Rowen32 · 26/08/2023 11:39

Have you worked through past trauma OP with something like EFT or EMDR? Talk therapy won't be as effective as those..especially if it's deep rooted

Northby · 26/08/2023 11:40

Big hugs OP. Hold on - it WILL get better. There’s some great advice on this thread and lots of peoples cheering you on.

My two pence - every day, if you can, pop on a song you can dance to, and shake that booty. Be as silly and energetic as you can. Do it with your bf. I found doing this helped reconnect me with being a bit silly which made life feel a little bit lighter. It’s easier than getting out for “proper” exercise while you’re feeling low, one song has a definite end so you don’t feel guilty for stopping exercise “too soon”, and your body will enjoy the endorphins.

Icycloud · 26/08/2023 11:42

this reminds me a lot of sensory overload and autistic burn out

Whattodowithit88 · 26/08/2023 11:43

Do you know what worked for me- exercise. It burns off all the anxiety, stress, energy and troubles. Sounds like you have too much and it’s overwhelming, you can burn it off through exercise. Go for a run/join a gym.

It’s amazing what exercise does and also helps you sleep better too- it’s a complete win-win!

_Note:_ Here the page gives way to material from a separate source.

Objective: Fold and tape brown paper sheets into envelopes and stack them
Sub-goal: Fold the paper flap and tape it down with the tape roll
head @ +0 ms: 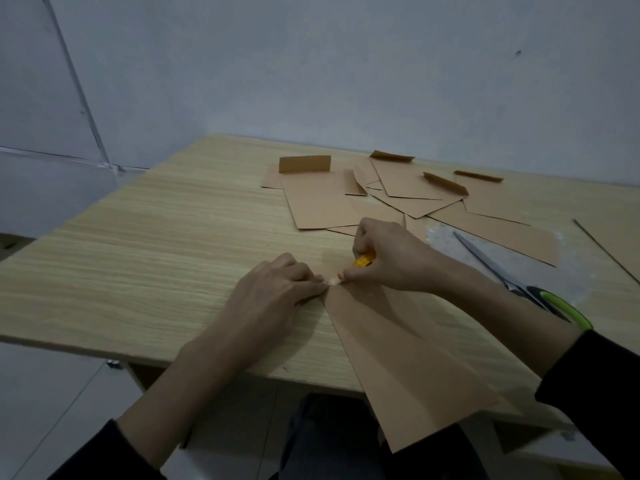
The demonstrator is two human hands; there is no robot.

Notooserious · 26/08/2023 11:53

Sounds like you need more input than you are getting. Does your gp practice have a MH nurse? A lot of them do these days so worth asking to be referred or to the CMHT for assessment. They are generally better than the GPs - more time, see people regularly, work on the difficulties together. If you’ve been on the round of the SSRIs, might be worth asking about referral to psych for trying other alternatives which gps are sometimes less keen to look at - mirtazipine, venlafaxine, quetiapine can be used for anxiety, as can propranolol to be taken as required. Don’t try to muscle through this on your own.